* [Directions for this task]: All the lines below need retyping exactly, apart from the images.

BEGIN Available data

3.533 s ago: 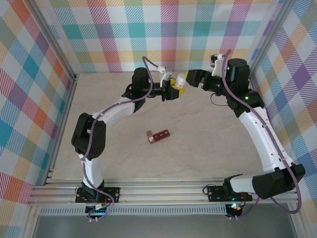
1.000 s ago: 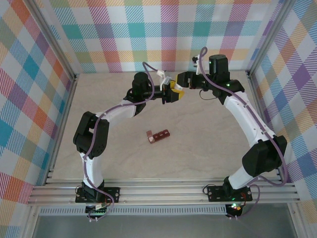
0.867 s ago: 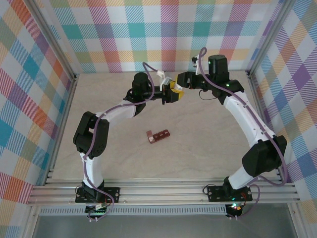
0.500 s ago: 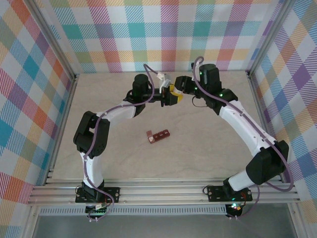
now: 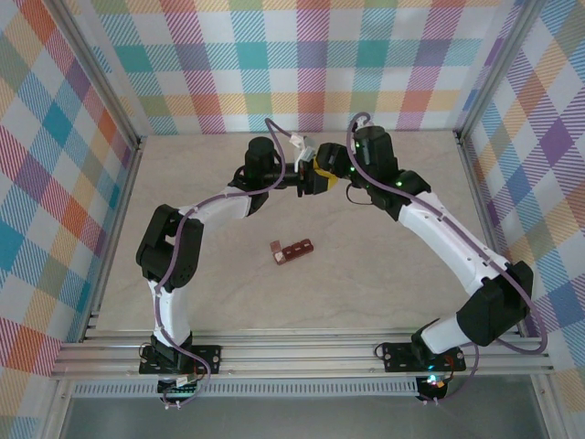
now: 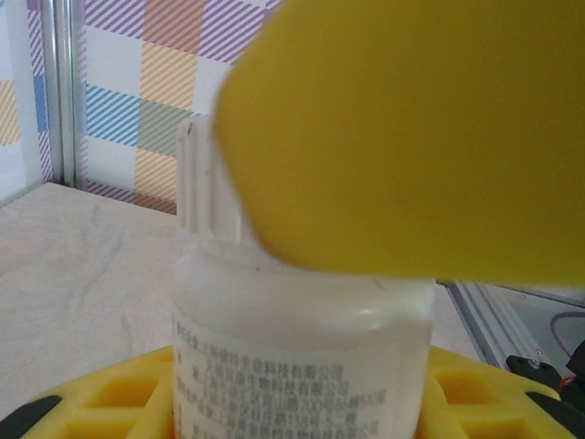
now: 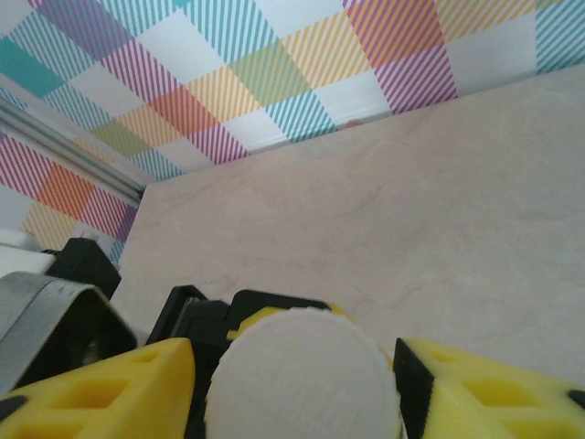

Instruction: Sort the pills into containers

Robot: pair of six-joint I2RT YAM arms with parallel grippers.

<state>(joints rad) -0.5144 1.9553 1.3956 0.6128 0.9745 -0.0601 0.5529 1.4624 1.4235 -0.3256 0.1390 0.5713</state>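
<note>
Up top-centre of the overhead, left claw (image 5: 313,176) is clamped on the white bottle (image 6: 302,347). Right claw (image 5: 333,166) straddles the white cap (image 7: 302,375), can't tell if it's gripping. Containers (image 5: 292,250) sit mid-bench (image 5: 393,256) with open room all round; the left wrist view catches the label print.

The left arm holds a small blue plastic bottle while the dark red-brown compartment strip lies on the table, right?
Not blue: the left wrist view shows the small plastic bottle is white. The dark red-brown compartment strip does lie on the table.

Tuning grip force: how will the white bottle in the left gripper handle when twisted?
The white bottle looks round, smooth plastic, so it may spin in the left gripper. Probably light and slightly squeezable: walls look translucent.
</note>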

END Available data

* [Solution below]:
3.533 s ago: 
1.000 s ago: 
0.867 s ago: 
0.500 s ago: 
now: 
now: 
now: 

Instruction: Sort the pills into containers

Robot: pair of six-joint I2RT YAM arms with parallel grippers.

<state>(joints rad) -0.5144 1.9553 1.3956 0.6128 0.9745 -0.0601 0.5529 1.4624 1.4235 -0.3256 0.1390 0.5713</state>
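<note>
Up top-centre of the overhead, left claw (image 5: 313,176) is clamped on the white bottle (image 6: 302,347). Right claw (image 5: 333,166) straddles the white cap (image 7: 302,375), can't tell if it's gripping. Containers (image 5: 292,250) sit mid-bench (image 5: 393,256) with open room all round; the left wrist view catches the label print.

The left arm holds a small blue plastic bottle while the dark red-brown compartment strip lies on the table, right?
Not blue: the left wrist view shows the small plastic bottle is white. The dark red-brown compartment strip does lie on the table.

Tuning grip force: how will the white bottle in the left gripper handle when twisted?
The white bottle looks round, smooth plastic, so it may spin in the left gripper. Probably light and slightly squeezable: walls look translucent.
</note>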

This completes the answer to the exercise.